A close-up view of a 3D hexagonal pattern surface illuminated by red and blue LED lights, creating a futuristic, geometric texture that resembles the complexity of IPV4 address space in DNSDB.
Blog Farsight TXT Record

New Report Available: Aggregate Count Data for All Internet IPv4 Addresses as Seen in DNSDB “A” Records

Hilbert Curve Visualization of Count Data For All Internet IPv4 Space

Curiosity about the Internet is “in our DNA.” DomainTools mission is “To map the Internet to detect and predict emerging threats.” 

Farsight Security, now part of DomainTools, previously reported on both domain names and IP addresses seen in Farsight DNSDB. However, the most recent IPv4 address study (from way back in 2017) only looked at coverage/visibility, not usage/volume.

A lot has also happened since that time, including expansion of our sensor footprint and effective exhaustion of available IPv4 address pools at ARIN, RIPE NCC, APNIC, and the other regional registries.

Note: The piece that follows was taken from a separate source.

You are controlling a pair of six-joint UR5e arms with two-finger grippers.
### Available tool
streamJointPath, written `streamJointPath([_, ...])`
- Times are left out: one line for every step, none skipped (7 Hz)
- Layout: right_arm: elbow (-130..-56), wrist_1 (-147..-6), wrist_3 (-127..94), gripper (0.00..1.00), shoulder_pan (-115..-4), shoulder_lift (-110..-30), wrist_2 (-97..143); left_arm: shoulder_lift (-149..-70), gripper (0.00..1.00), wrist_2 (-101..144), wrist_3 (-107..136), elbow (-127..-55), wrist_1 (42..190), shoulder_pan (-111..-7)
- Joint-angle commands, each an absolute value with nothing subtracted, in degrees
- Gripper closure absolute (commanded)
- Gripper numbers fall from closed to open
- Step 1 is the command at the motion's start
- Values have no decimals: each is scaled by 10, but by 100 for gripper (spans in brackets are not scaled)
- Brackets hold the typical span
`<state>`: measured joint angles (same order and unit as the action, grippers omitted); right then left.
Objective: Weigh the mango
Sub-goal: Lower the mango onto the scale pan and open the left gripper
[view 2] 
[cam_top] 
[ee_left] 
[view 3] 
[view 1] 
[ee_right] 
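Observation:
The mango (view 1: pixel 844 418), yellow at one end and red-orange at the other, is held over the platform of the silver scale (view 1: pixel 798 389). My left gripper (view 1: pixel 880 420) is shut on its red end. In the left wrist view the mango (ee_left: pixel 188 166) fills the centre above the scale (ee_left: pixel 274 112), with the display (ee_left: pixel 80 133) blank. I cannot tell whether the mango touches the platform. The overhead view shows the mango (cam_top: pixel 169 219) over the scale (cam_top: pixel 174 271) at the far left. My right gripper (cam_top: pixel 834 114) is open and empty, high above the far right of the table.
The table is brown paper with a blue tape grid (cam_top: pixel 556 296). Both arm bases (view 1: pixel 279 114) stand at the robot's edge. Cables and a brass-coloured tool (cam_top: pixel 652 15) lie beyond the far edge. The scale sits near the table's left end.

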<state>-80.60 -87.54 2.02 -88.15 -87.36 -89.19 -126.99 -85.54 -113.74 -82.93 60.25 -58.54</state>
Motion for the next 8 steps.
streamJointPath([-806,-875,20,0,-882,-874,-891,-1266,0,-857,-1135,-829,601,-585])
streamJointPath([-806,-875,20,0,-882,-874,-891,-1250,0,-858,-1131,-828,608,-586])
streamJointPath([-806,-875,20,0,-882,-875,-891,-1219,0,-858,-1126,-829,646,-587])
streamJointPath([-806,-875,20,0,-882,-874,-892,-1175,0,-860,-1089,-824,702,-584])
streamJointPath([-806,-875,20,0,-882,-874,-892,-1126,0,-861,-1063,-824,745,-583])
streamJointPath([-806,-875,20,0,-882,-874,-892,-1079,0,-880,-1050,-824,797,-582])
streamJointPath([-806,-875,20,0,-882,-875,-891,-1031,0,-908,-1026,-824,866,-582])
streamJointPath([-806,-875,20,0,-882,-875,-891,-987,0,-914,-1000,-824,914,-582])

Given those changes, what do we see for utilization of the IPv4 address space that has been allocated/assigned to the world’s Internet users?

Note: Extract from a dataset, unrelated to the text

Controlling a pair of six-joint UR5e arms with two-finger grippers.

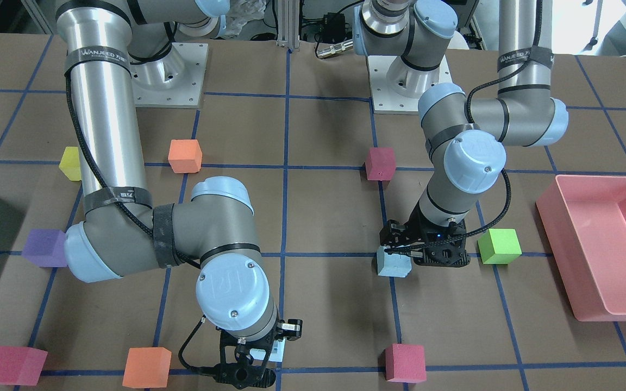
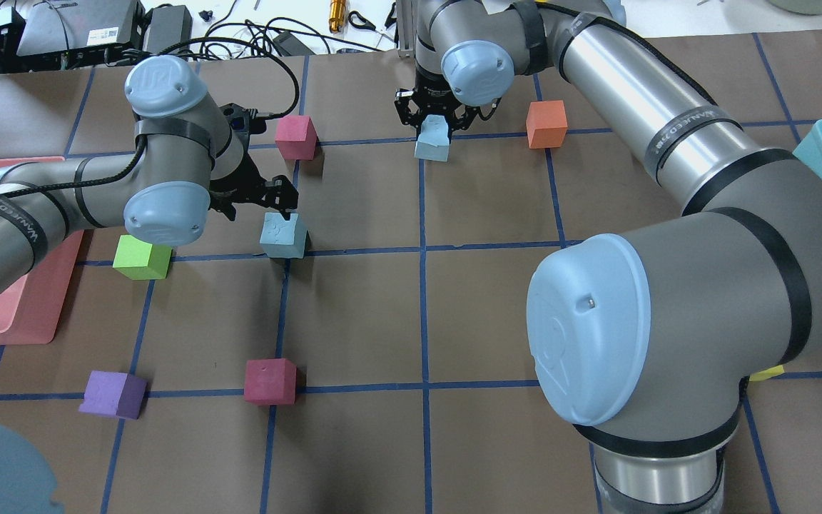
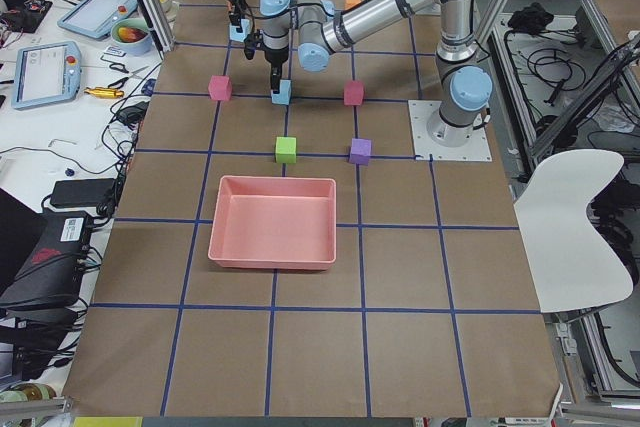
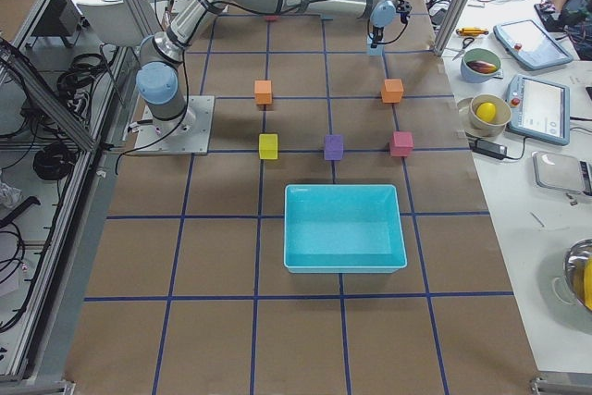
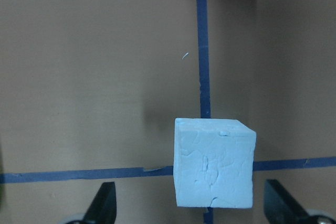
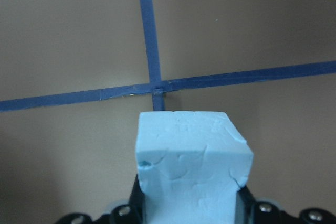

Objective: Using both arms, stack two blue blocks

Here, we update and extend the earlier study to focus on the aggregated cache miss counts seen for each /24 netblock for the entire Internet IPv4 address space (see graph above). That image represents totals for over 16.7 million dnsdbq /24 summary queries, timefenced to a 90 day period. Areas with the highest observation counts are “hot yellow,” while areas with lower observation counts are “cool purple.”

Some /24 netblocks have unusually large aggregate counts – including aggregate cache miss counts in excess of 175 billion. We dig in on some of those “heavy hitters,” reporting on the domains that appear to be most heavily contributing to those huge cache miss counts. 

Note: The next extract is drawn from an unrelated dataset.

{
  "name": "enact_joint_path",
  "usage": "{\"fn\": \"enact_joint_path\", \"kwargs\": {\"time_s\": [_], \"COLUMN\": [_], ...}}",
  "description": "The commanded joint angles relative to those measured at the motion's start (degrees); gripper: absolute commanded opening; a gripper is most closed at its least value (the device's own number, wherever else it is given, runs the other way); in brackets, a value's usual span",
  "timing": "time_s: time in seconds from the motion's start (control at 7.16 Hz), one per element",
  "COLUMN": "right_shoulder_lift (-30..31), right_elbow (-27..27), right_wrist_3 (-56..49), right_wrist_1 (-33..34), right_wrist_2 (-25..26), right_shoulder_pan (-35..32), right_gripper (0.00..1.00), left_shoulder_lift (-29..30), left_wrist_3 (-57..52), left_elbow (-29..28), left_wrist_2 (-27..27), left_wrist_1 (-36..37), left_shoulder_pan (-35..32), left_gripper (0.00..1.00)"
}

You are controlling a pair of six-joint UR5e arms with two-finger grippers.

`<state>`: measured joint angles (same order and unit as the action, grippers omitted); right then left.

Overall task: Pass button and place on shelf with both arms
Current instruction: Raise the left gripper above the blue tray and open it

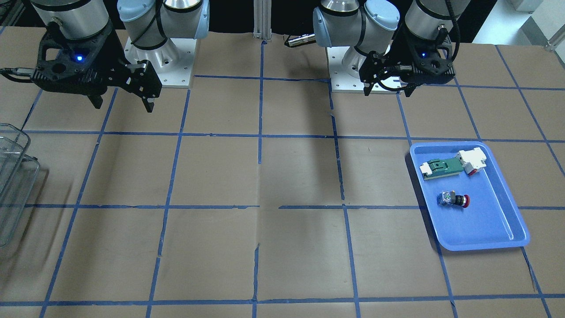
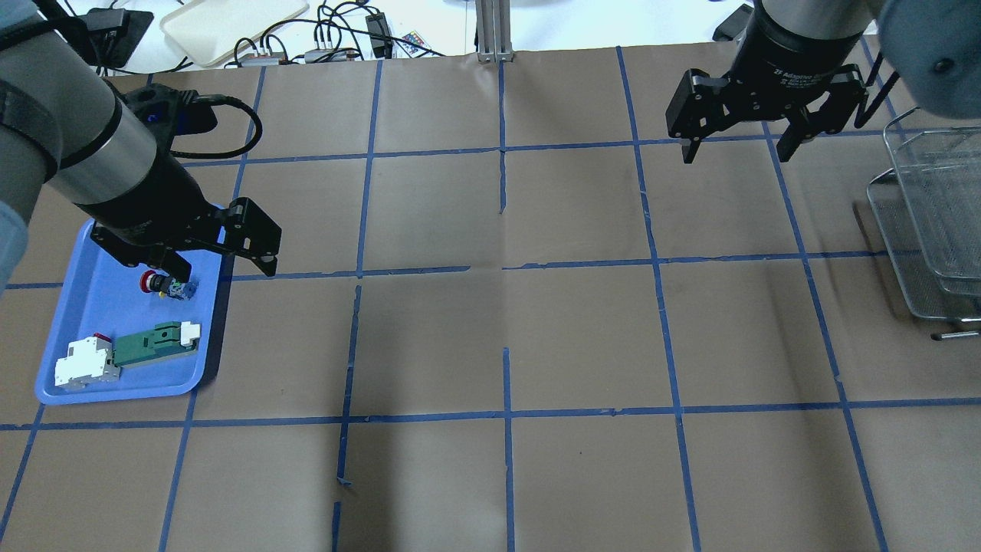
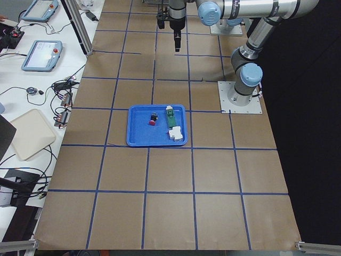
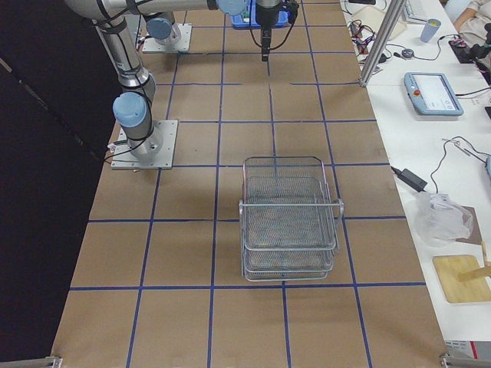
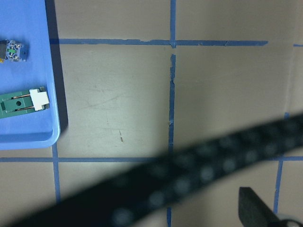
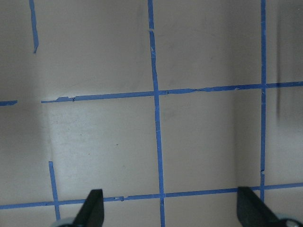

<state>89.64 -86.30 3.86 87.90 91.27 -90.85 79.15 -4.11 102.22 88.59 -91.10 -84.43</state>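
The button (image 1: 454,199), with a red cap and blue-clear rear block, lies on its side in the blue tray (image 1: 485,238). It also shows in the overhead view (image 2: 165,285) and at the left edge of the left wrist view (image 5: 12,51). My left gripper (image 2: 228,270) is open and empty, raised over the tray's inner edge just beside the button. My right gripper (image 2: 736,149) is open and empty, raised above the table near the wire mesh shelf (image 2: 935,215). The right wrist view shows its two fingertips (image 6: 92,208) wide apart over bare table.
A green-and-white flat part (image 1: 443,167) and a white block with red (image 1: 473,160) lie in the tray next to the button. The shelf (image 4: 290,222) stands at the table's end on my right. Blue tape lines grid the brown table. A blurred cable crosses the left wrist view.
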Motion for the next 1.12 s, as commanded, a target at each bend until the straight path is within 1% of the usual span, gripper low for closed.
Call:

At the other end of the cache miss “aggregate count spectrum,” we find that over 75% of all /24 netblocks have aggregate cache miss counts of 100 or less.

Violin plots and individual Hilbert curves are provided for each IPv4 /8 for those who may wish to dig in more deeply. 

Violin plots for 80.0.0.0/8 through 89.0.0.0/8, showing the distribution of counts seen within each /8.
(A score of 2 on the vertical axis represents 10^2 or 100 while a 9 on the vertical axis represents a count of 10^9th or 1,000,000,000)
The Hilbert curve at the top of this piece showed the Hilbert Curve for the entire IPv4 Internet. This curve “drills down” or “zooms in on” the Hilbert curve for just  88.0.0.0/8, a representative /8.

This report also introduces and demonstrates the value of improvements to query meta-data reporting in the company’s command line DNSDB client, dnsdbq, when dnsdbq is used for bulk queries of this sort.

For the avoidance of doubt, this report does NOT purport to describe the “most popular” IPv4 address space — cache miss counts are heavily influenced by things like TTL values and caching; conversely, it also doesn’t describe “unused” or “fallow” IPv4 address space — just because we didn’t see traffic for a CIDR doesn’t mean those IPs aren’t in use. Nor does this report disclose where we collect passive DNS, or queries that customers may have made against DNSDB. It simply shows where DNSDB has seen “A” records resolve to, and the volume of those cache miss queries.